DATASET EXTRACT »
[Start of Attachment]
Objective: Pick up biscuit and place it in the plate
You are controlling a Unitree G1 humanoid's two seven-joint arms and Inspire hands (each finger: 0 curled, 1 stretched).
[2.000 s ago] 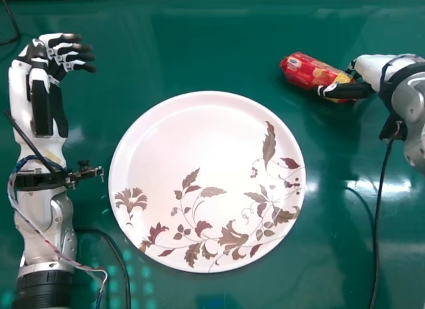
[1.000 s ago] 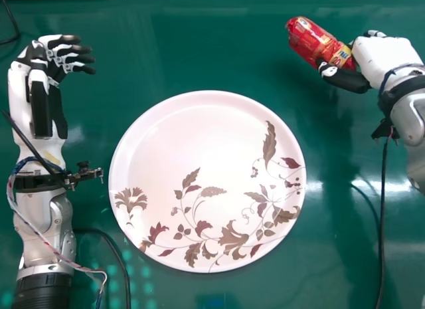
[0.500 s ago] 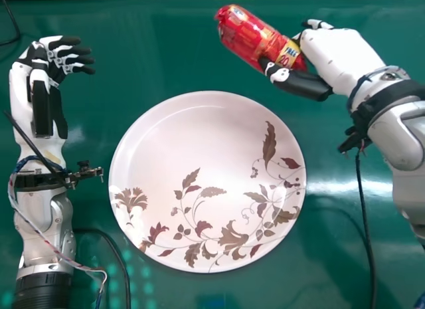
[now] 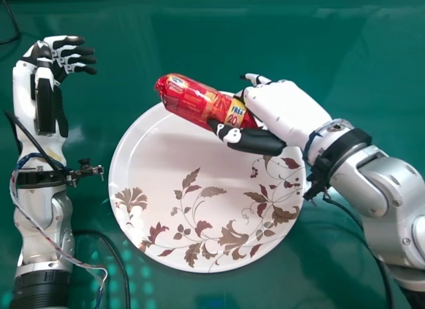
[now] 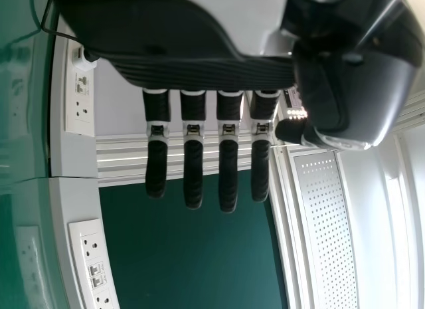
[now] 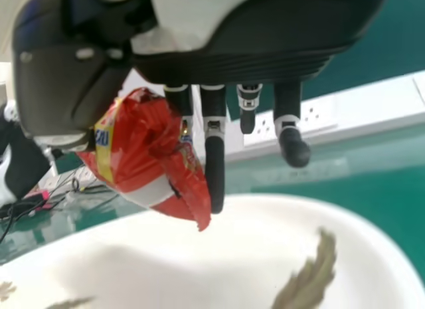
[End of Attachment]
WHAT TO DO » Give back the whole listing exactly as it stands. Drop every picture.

EXPECTED ANSWER »
Objective: Pick up biscuit and place it in the plate
You are controlling a Unitree G1 humanoid's two seven-joint arms and Inspire hands (each finger: 0 curled, 1 stretched).
[2.000 s ago] 
[1.000 s ago] 
[0.500 s ago] 
[now] 
[now] 
[now] 

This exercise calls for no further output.